Reconciling λ-Returns with Experience Replay

Authors: Brett Daley, Christopher Amato

NeurIPS 2019 | Conference PDF | Archive PDF | Plain Text | LLM Run Details

Reproducibility Variable Result LLM Response
Research Type Experimental In order to characterize the performance of DQN("λ"), we conducted numerous experiments on six Atari 2600 games.
Researcher Affiliation Academia Brett Daley Khoury College of Computer Sciences Northeastern University Boston, MA 02115 b.daley@northeastern.edu Christopher Amato Khoury College of Computer Sciences Northeastern University Boston, MA 02115 c.amato@northeastern.edu
Pseudocode Yes We refer to this particular instantiation of our methods as DQN(λ); the pseudocode is provided in Appendix B.
Open Source Code No The paper does not provide a direct link or explicit statement about the availability of the source code for the described methodology.
Open Datasets Yes We used the Open AI Gym [4] to provide an interface to the Arcade Learning Environment [2], where observations consisted of the raw frame pixels.
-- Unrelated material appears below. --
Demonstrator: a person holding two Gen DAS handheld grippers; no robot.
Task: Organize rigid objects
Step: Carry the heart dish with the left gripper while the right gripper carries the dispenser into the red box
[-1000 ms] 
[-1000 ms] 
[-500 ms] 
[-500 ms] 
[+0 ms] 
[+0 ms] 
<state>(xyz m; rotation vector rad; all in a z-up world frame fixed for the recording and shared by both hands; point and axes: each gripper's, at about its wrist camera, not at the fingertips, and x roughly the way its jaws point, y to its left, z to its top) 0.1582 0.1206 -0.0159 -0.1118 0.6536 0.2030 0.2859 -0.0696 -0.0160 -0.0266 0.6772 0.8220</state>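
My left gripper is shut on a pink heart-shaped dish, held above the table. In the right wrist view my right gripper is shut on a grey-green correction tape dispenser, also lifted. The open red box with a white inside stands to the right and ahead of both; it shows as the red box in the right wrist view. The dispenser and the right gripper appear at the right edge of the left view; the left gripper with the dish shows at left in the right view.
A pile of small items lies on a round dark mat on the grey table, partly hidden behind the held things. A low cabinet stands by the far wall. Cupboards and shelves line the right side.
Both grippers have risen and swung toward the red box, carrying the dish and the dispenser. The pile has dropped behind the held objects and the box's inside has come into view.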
Dataset Splits No The paper does not provide specific percentages or counts for training, validation, and test dataset splits, as it operates in an online reinforcement learning setting rather than a fixed dataset split.
Hardware Specification No The paper mentions 'NVIDIA Corporation for its GPU donation' but does not specify any particular GPU model, CPU, or other hardware components used for experiments.
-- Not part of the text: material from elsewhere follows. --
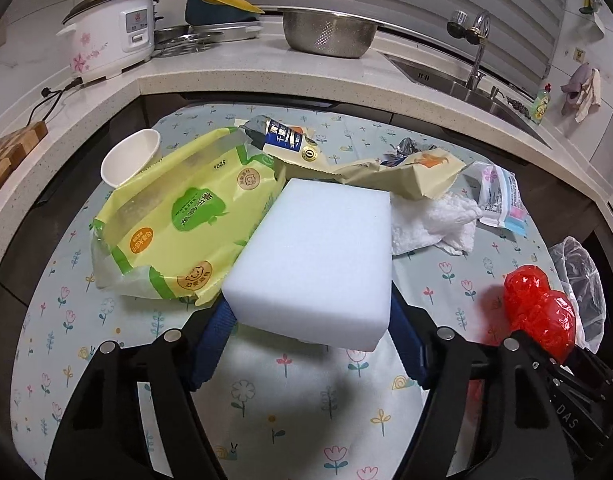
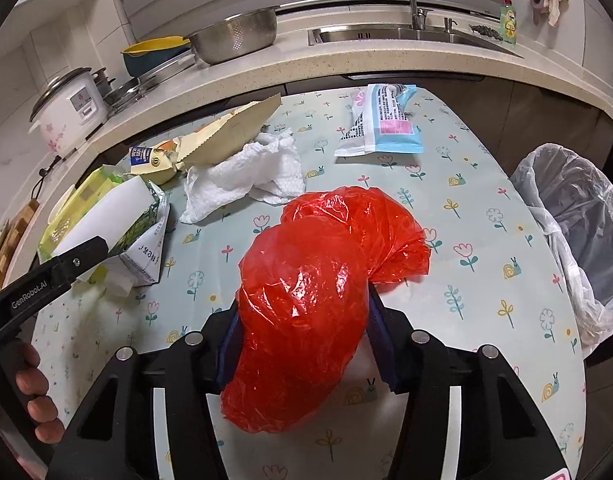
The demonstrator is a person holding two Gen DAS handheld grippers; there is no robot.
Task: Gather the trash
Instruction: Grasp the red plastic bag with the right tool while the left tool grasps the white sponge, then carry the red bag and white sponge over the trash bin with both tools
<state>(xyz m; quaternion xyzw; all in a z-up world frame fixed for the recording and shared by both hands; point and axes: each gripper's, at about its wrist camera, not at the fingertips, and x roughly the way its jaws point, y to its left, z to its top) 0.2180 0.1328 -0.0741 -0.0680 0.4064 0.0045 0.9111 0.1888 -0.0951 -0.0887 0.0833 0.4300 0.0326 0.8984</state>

Software Dependencies No The paper mentions using 'Open AI Gym' and 'Arcade Learning Environment' and 'Adam' for training, but does not provide specific version numbers for any software dependencies or libraries.
Experiment Setup Yes We matched the hyperparameters and procedures in [25], except we trained the neural networks with Adam [14]. For all experiments in this paper, agents were trained for 10 million timesteps. An agent s performance at a given time was evaluated by averaging the earned scores of its past 100 completed episodes. Each experiment was averaged over 10 random seeds with the standard error of the mean indicated. Our complete experimental setup is discussed in Appendix A.